For the folks who really want to go off the beaten trail, there's an optional low-power mode that can pump battery life up to 60 hours by disabling features such as the always-on display and lowering the frequency that other sensors such as heart rate tracking operate under.

You can certainly stretch out the battery life of the Apple Watch Ultra a lot with low-power mode. I'm not in a position to go on a 50-hour hike, but I could easily get the Apple Watch Ultra to last through a weekend without looking at a charger with low-power modes enabled. That was more in the space of hiking to and from the sofa or kitchen, mind you.

The catch here is while this is great if you're an Apple Watch fan, it is worth noting that this is still less than many higher-end fitness watches claim. Indeed, some cheaper models such as Huawei's Watch GT 3 SE can outlast the Apple Watch Ultra in this respect, though that's not anywhere near as capable in heavier-duty environments as the Ultra is.

Like the Apple Watch Series 8, Apple provides a magnetically attaching charging cable with the Apple Watch Ultra, but not an included charger.

I could get it to work with older Apple Watch chargers at a slower rate, but sadly not with standard Qi chargers or even MagSafe ones. I do wish Apple would change this up and make it easier to keep an Apple Watch charged. Even with the extended battery life of the Apple Watch Ultra, it'd be nice to top it up more easily.


Should you buy the Apple Watch Ultra?

  • Buy it if you're in the Apple ecosystem and need either its extreme athlete features or extended battery life.
  • Don't buy it if you don't like chunky watches or only need features already on the Series 8 or SE 2nd Gen.

It should be pretty clear that I'm not quite the target market for the Apple Watch Ultra. I just don't have the rugged physique or desires of an ultramarathon runner in me, it seems. Equally, I'm not about to plunge into the ocean's depths any time soon.

On paper, the Apple Watch Ultra should only appeal to that kind of crowd. If that's you and if you're already heavily in the Apple ecosystem and looking for an Apple Watch that will go further and harder, then it's an easy enough recommendation.

It's worth checking what you can get in similar watches from the likes of Garmin at this price point, but Apple's done some smart work here to attract the iPhone faithful.

What if you're like me and don't quite need a scuba-capable Apple Watch? I didn't expect to like the Apple Watch Ultra as much as I do… but I certainly do.

It's primarily that enhanced battery life tied into a brighter screen and the utility of the Action Button that does it for me.

If Apple does bring the Action Button to the series 9 Apple Watch, that pendulum may swing the other way, but in the meantime, if you can afford the Apple Watch Ultra's hefty asking price, it's a great smartwatch choice.


Pricing and availability

The Apple Watch Ultra sells in Australia for $1,299 outright.


Specifications

Specs

Water Resistance Depth
100
Weight
61.3

Features

Gps
Yes
Heart Rate
Yes
Rechargeable
Yes
Touchscreen
Yes
Type
Smartwatch

How we tested

Apple loaned me the Apple Watch Ultra for the purposes of review and I've tested it out over the past few weeks paired to an Apple iPhone 14 Pro.
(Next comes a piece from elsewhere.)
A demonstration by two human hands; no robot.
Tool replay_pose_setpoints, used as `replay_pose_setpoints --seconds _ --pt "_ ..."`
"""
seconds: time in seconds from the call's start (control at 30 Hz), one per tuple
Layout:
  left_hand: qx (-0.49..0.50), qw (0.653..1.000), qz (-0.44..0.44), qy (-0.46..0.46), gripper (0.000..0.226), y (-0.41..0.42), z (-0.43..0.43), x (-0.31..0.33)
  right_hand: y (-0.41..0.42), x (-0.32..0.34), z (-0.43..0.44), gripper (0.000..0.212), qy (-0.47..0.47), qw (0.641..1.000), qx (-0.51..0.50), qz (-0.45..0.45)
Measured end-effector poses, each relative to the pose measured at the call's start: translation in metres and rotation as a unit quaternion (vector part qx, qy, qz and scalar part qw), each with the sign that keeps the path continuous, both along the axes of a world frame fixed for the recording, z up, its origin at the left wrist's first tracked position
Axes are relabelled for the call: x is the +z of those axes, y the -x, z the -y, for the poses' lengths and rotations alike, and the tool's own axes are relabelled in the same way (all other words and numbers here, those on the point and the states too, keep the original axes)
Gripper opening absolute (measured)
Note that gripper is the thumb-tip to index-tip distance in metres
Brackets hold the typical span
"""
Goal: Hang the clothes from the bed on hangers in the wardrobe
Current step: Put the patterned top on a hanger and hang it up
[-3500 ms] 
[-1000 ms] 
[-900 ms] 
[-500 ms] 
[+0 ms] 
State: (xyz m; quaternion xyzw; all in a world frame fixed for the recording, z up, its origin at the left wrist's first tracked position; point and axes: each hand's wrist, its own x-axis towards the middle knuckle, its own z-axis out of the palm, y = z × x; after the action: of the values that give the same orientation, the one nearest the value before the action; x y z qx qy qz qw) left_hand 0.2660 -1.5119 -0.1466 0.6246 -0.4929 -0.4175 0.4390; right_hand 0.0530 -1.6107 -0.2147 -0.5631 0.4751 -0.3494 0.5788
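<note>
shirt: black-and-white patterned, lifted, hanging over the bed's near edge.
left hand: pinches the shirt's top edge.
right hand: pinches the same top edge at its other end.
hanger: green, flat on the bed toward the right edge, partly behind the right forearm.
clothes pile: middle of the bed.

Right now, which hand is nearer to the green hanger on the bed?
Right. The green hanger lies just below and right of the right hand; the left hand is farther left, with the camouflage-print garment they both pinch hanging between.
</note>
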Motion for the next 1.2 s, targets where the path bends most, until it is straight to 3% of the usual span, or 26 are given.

These tests include battery exhaustion tests over multiple days of usage in regular and low-power modes to get a feel for how it operates, as well as standard app usage and exercise tracking, mostly for outdoor running routines.

As a product reviewer, I've got more than 20 years of experience covering the consumer tech space including all Apple products released in that timeframe. I'm a multi-time Australian IT Journo award winner, including winner of the 2022 Best Reviewer award.